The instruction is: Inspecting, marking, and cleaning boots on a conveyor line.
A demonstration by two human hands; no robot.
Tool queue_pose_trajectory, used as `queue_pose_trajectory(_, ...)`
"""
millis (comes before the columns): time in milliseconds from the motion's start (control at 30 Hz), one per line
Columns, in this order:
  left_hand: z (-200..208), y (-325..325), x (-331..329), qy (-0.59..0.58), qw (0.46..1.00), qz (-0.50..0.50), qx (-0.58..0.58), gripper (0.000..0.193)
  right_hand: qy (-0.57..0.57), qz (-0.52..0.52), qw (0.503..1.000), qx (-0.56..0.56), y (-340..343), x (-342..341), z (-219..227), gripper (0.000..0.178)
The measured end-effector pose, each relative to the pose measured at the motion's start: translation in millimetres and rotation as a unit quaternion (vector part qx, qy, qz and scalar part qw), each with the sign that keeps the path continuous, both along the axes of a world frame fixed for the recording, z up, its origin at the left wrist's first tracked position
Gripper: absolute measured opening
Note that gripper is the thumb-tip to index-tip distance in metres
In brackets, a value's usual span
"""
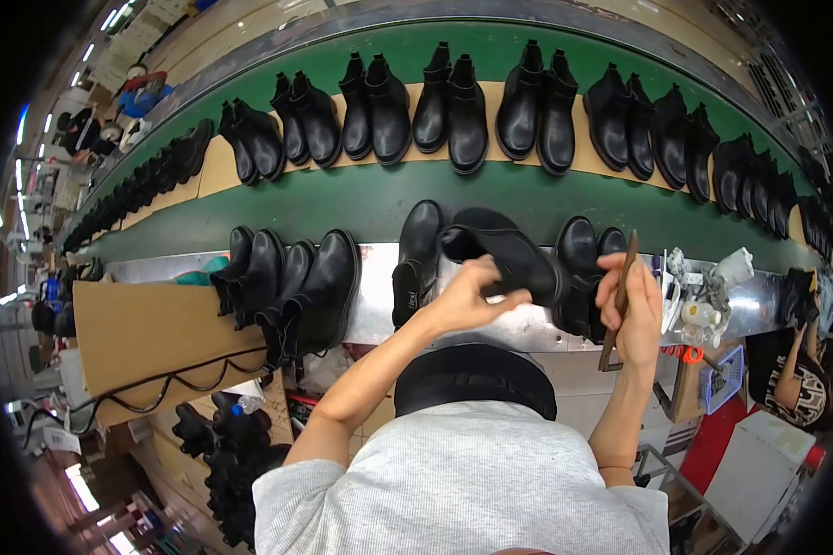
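Black and smooth-surfaced, an ankle boot (526,266) is occupying the left hand (479,294), whose thumb and fingers are gripping its near side. The boot is tilting over the metal bench (372,301) in front of the person, its toe pointing right; whether it is touching the bench cannot be told. The right hand (640,310) is closing its fingers around a long, narrow brown tool (623,301), which is extending beyond the hand at both ends.

Just left of the held boot, a single black boot (418,254) is standing with its toe pointing away from the person. Between the held boot and the right hand, another black boot (576,248) is standing. Farther left, a group of boots (329,277) is standing beside a cardboard panel (153,328). Beyond the bench, a green conveyor surface (342,205) is carrying a row of paired boots (467,116) on cardboard strips. To the right, a white bottle (700,314) is standing near a blue basket (724,379).
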State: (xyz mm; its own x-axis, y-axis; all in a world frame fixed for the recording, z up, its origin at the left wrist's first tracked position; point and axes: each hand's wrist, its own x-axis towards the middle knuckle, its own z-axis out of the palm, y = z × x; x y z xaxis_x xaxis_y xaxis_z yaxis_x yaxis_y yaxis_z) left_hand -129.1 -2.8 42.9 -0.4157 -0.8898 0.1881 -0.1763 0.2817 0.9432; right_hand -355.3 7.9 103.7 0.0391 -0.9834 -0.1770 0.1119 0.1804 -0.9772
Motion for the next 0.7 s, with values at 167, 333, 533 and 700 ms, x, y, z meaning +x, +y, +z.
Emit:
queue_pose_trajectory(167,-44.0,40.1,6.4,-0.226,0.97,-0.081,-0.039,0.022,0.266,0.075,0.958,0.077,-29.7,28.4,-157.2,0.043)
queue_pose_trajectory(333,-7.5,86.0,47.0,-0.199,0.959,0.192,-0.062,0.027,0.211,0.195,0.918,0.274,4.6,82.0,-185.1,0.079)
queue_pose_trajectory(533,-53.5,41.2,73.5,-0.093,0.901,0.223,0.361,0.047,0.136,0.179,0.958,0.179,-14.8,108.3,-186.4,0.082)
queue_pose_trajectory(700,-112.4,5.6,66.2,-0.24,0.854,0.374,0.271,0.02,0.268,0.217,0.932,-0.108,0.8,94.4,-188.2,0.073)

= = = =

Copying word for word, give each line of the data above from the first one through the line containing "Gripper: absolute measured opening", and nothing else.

The instruction is: Inspecting, marking, and cleaning boots on a conveyor line.
A demonstration by two human hands; no robot.
Tool queue_pose_trajectory, used as `queue_pose_trajectory(_, ...)`
"""
millis (comes before the columns): time in milliseconds from the motion's start (control at 30 Hz), one per line
Columns, in this order:
  left_hand: z (-200..208), y (-325..325), x (-331..329), qy (-0.59..0.58), qw (0.46..1.00), qz (-0.50..0.50), qx (-0.58..0.58), gripper (0.000..0.193)
  right_hand: qy (-0.57..0.57), qz (-0.52..0.52), qw (0.503..1.000), qx (-0.56..0.56), y (-340..343), x (-342..341), z (-219..227), gripper (0.000..0.178)
The measured end-effector pose, each relative to the pose measured at the motion's start: translation in millimetres and rotation as a unit quaternion (vector part qx, qy, qz and scalar part qw), each with the sign that keeps the path continuous, both along the axes of a world frame fixed for the recording, z up, its origin at the left wrist's first tracked position
Gripper: absolute measured opening

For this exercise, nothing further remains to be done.